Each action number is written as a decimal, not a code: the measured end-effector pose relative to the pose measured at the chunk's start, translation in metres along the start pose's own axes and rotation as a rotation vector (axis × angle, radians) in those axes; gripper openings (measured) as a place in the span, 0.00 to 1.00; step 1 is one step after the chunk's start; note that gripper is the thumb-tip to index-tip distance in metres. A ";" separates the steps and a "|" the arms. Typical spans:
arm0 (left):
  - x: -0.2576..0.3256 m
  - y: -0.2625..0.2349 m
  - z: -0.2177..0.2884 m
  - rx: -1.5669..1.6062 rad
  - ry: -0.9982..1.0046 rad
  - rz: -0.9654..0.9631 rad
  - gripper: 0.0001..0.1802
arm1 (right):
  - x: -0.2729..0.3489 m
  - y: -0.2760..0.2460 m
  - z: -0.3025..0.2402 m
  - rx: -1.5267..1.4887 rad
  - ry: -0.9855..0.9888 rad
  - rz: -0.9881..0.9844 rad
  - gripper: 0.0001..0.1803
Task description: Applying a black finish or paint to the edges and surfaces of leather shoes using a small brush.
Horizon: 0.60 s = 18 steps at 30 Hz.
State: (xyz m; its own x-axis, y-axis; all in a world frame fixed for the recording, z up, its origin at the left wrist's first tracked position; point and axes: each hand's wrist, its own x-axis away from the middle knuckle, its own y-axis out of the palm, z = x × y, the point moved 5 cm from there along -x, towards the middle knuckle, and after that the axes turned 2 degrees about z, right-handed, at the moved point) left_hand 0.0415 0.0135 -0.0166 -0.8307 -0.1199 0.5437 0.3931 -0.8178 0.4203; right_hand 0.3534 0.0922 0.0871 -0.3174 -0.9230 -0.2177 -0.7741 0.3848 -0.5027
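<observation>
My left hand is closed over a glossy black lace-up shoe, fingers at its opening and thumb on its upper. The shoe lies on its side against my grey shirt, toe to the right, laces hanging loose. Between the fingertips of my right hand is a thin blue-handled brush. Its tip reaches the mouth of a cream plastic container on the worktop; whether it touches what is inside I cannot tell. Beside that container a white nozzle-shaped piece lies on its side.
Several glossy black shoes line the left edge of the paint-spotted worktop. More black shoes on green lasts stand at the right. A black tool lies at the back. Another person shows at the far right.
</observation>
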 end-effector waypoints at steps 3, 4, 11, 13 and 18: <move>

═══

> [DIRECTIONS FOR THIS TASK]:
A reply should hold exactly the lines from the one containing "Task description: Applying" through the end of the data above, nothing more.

> [REPLY]:
Task description: Applying a black finish or paint to the edges and surfaces of leather shoes using a small brush.
Horizon: 0.60 s = 18 steps at 30 Hz.
State: (xyz m; its own x-axis, y-axis; all in a world frame fixed for the recording, z up, its origin at the left wrist's first tracked position; point and axes: each hand's wrist, its own x-axis away from the middle knuckle, its own y-axis out of the palm, z = x × y, the point moved 5 cm from there along -x, towards the middle knuckle, and after that the axes turned 2 degrees about z, right-handed, at the moved point) left_hand 0.0415 0.0135 -0.0166 -0.8307 -0.1199 0.5437 0.3931 -0.8178 0.4203; right_hand 0.3534 0.0922 0.0871 -0.3174 -0.9230 -0.2177 -0.7741 0.3848 -0.5027
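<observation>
My left hand is closed over a glossy black lace-up shoe, fingers at its opening and thumb on its upper. The shoe lies on its side against my grey shirt, toe to the right, laces hanging loose. Between the fingertips of my right hand is a thin blue-handled brush. Its tip reaches the mouth of a cream plastic container on the worktop; whether it touches what is inside I cannot tell. Beside that container a white nozzle-shaped piece lies on its side.
Several glossy black shoes line the left edge of the paint-spotted worktop. More black shoes on green lasts stand at the right. A black tool lies at the back. Another person shows at the far right.
</observation>
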 end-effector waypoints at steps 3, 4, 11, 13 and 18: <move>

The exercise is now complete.